Seconda manche, ho già un occhio chiuso, ma andiamo avanti! Il graffio di Nicola Cavallaro con “This Is America” di Gambino, viene coperto, a tratti, dall’arrangiamento – succede spesso in questa puntata – ma si salva! Poi arriva il #coccolino#topolino#cucciolino Lorenzo Rinaldi che fa chiudere gli occhi agli ultimi superstiti con un classicone anni 90: “Don’t Look Back In Anger” degli Oasis. Quota dance per i Booda! Finalmente un po' di vita con 212 degli Azealia Banks. Booda Boom! Infine Daphne (l’arpa) e la sua Giordana Petralia che canta “Jocelyn Flores” di XXXTentation: mi spiace, non riesco a farmela piacere.. intonata ma… e va al ballotaggio.


Terza manche si apre con Sofia–Fantaghirò–Tornambene con “L’ultimo bacio” di Carmen Consoli: forse la giovane età stona con il pezzo. Finalmente arriva Enrico di Lauro, perché finalmente?

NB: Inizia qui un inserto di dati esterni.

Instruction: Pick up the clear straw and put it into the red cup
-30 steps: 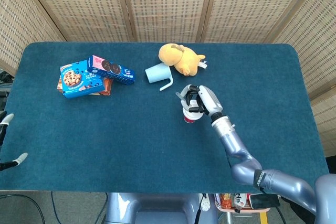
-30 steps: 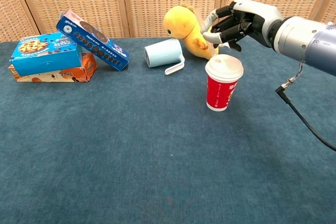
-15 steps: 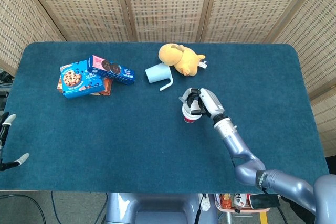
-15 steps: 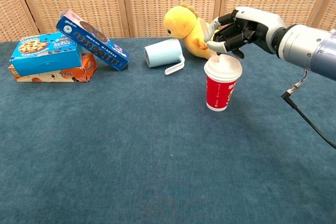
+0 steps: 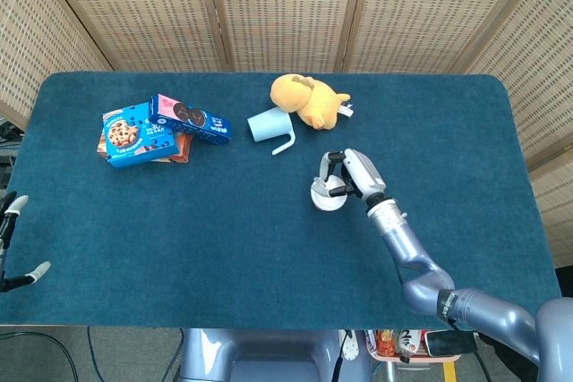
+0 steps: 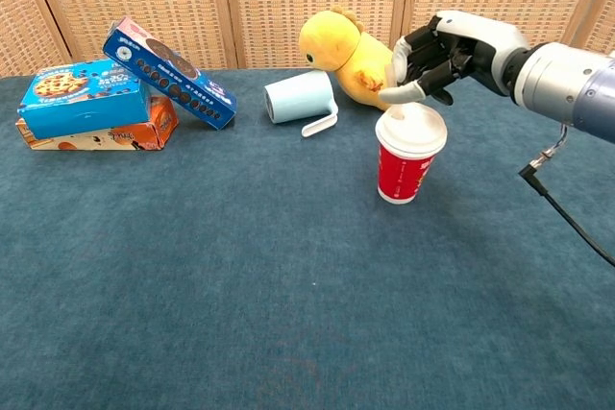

Beh.. l’assegnazione di Malika ha decisamente vinto: “Love Will Teas Us Apart” di Joy Division (arrangiamento con cit. Depeche Mode mi ha fatta impazzire). Il concorrente con qualche imprecisione, mi ha convnita! Però sono di parte! Risvegliata poi dai Sierra con una rielaborazione del potentissimo pezzo di Katy Perry “Dark Horse”: bravi! A chiudere i giochi è Marco Saltari con “Sugar Man” di S. Rodriguez: decisamente il mio preferito dell’intera serata, sarà per la voce, sarà per il brano, sarà per la poltrona di velluto.. chissà!

Ballottaggio: Mika (ospite un po' sottotono - a differenza del Coez nazionale - e giudice speciale) salva Giordana e al Tilt tra Enrico e Mariam, il pubblico fa uscire Mariam Rouass: sì, ci sta.

E’ stata una lunghisssssssssssssssssima serata di musica, ma ne valeva la pena, come sempre!